Winters (December to February) are generally mild especially in the southern region of The Algarve when average daytime temperatures even in midwinter hover around 16°C and you can expect plenty of sunny days mixed in with some rainy and windy weather.
Spring (March to May) brings fresh greenery to the whole country, and warmer weather perfect for coastal and countryside hiking, biking or cultural pursuits. The landscapes are especially beautiful during spring with flowers blooming everywhere.
Summer begins in earnest in June, with temperatures reaching the high twenties centigrade and sunny days the norm. July and August are peak holiday season in Portugal and availability is correspondingly lower while prices and footfall rise.
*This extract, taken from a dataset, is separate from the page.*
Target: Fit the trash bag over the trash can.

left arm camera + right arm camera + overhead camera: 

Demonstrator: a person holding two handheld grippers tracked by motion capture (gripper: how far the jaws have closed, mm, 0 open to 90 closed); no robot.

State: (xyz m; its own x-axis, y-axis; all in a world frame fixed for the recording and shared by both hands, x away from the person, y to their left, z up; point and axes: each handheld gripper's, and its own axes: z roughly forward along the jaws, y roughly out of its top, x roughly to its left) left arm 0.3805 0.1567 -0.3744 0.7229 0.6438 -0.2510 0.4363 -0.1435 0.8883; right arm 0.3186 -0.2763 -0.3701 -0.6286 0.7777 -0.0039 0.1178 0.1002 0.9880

Beachgoers will enjoy the fierce summer heat, but active travellers in search of biking or hiking routes may need to head for the mountainous regions where it is cooler.
Another great time to visit Portugal is autumn (September to November) when the sea is still balmy, the weather is generally warm and dry, but the number of visitors is far less than in high season making the experience calmer and often cheaper.
So in summary, the best time to visit Portugal depends to some extent on what you are hoping to do while there, but no season should be excluded as they all have their merits. For a busy itinerary of sightseeing and outdoor activities beyond the beach, spring and autumn are probably the best seasons to visit.
Madeira and the Azores
Portugal's islands of Madeira and the Azores have a relatively stable temperature profile, with minimums rarely dropping below 15°C or rising far above 25°C. An exception to this is when a hot wind blows in from the Sahara which can nudge summer temperatures over the 30°C mark. An important consideration is the state of the sea, especially if you plan to spend time on or under it, so for the calmest period the best time to visit Madeira and the Azores is between April and October. For whale and dolphin watching, which is a major reason for travelling to the Azores, summer (June to August) is the best time. Whales and dolphins are present year round but the calmer seas and migration patterns make summer the sweet spot.
Inspiration for your trip to Portugal
There's plenty of reading out there to inspire you for your trip to Portugal, but here are a few recommendations to get you started:
"The High Mountains of Portugal" by Yann Martel
Abandon your preconceptions of what a novel should be when you embark on this surreal and magical quest set in different decades of 20th century Portugal, exploring love, loss, faith and the journey through grief.
"Conquerors: How Portugal Forged the First Global Empire" by Roger Crowley
Portuguese mariners played a starring role in empire building, exploring new regions of the world and ultimately dominating world trade. This fascinating account of how Portugal spread its influence so far and wide is an insightful dive into history.
"Journey to Portugal: In Pursuit of Portugal's History and Culture" by José Saramago
A travelogue and love letter to the author's homeland, this is a book which weaves history and modernity together to give the reader a thorough and vital snapshot of a beloved nation, its past, present, people and places.
"Tango in Madeira: A Dance of Life, Love and Death" by Jim Williams
A sinister and tense thriller where the stakes are high for many of the characters and the complex plot leads the carefully depicted cast on a merry dance through the eloquently depicted island of Madeira.